== Segment start ==

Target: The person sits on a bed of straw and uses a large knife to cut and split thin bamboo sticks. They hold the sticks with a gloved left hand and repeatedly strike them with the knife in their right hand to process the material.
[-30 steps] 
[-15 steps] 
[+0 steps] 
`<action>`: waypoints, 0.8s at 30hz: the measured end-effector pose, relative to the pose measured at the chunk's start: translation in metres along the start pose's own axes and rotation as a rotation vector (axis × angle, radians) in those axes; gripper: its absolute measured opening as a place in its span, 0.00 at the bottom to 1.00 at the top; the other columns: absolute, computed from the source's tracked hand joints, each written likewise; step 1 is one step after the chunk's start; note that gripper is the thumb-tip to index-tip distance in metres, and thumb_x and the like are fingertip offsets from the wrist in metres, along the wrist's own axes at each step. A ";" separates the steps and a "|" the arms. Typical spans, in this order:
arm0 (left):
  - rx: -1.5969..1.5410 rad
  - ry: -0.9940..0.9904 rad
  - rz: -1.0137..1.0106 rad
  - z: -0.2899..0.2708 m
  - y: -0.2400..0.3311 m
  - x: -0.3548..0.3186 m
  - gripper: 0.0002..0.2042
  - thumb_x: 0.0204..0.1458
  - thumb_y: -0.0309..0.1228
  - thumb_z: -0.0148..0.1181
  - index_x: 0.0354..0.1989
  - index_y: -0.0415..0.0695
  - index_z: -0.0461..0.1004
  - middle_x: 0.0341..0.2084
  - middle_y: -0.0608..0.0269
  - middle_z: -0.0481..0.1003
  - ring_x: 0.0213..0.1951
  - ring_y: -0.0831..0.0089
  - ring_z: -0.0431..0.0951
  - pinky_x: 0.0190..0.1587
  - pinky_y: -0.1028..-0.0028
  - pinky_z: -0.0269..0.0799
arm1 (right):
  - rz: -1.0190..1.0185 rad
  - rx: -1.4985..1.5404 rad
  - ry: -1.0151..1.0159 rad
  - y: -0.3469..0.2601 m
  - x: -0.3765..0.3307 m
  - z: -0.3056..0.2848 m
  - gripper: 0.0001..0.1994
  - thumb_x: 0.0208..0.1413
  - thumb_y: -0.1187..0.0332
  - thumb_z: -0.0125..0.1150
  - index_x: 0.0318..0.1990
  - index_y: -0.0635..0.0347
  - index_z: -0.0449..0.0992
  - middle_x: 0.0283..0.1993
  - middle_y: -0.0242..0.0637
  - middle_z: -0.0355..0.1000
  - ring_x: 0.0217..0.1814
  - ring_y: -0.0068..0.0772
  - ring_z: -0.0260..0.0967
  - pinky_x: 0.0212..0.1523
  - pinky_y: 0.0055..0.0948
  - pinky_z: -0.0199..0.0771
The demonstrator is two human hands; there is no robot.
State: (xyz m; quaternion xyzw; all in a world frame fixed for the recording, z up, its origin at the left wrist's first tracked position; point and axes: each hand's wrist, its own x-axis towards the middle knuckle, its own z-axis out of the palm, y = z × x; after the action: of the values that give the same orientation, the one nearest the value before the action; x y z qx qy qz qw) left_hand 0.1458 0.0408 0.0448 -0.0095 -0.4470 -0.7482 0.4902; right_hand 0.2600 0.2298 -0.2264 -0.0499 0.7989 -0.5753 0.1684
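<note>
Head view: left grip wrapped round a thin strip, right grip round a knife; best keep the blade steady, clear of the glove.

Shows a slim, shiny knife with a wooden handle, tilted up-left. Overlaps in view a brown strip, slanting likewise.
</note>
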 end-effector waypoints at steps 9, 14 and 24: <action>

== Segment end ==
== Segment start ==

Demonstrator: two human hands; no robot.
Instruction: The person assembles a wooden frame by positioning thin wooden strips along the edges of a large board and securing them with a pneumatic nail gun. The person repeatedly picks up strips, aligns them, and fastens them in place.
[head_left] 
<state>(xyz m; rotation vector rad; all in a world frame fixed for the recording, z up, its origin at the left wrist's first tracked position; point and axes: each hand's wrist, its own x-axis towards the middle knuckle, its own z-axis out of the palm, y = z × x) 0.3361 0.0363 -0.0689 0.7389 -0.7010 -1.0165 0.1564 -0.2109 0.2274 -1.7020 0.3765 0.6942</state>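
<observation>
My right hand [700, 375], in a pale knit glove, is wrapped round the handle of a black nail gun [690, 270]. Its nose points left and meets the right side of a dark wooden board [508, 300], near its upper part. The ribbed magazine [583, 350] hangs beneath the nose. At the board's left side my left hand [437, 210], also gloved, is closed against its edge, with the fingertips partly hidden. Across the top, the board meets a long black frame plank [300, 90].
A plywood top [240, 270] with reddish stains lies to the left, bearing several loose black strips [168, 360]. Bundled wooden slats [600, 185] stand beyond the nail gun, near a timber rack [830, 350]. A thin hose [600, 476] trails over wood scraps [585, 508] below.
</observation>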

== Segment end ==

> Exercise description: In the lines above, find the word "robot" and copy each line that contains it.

> Finished exercise:
The demonstrator is two human hands; there is no robot.
Demonstrator: two human hands; no robot.

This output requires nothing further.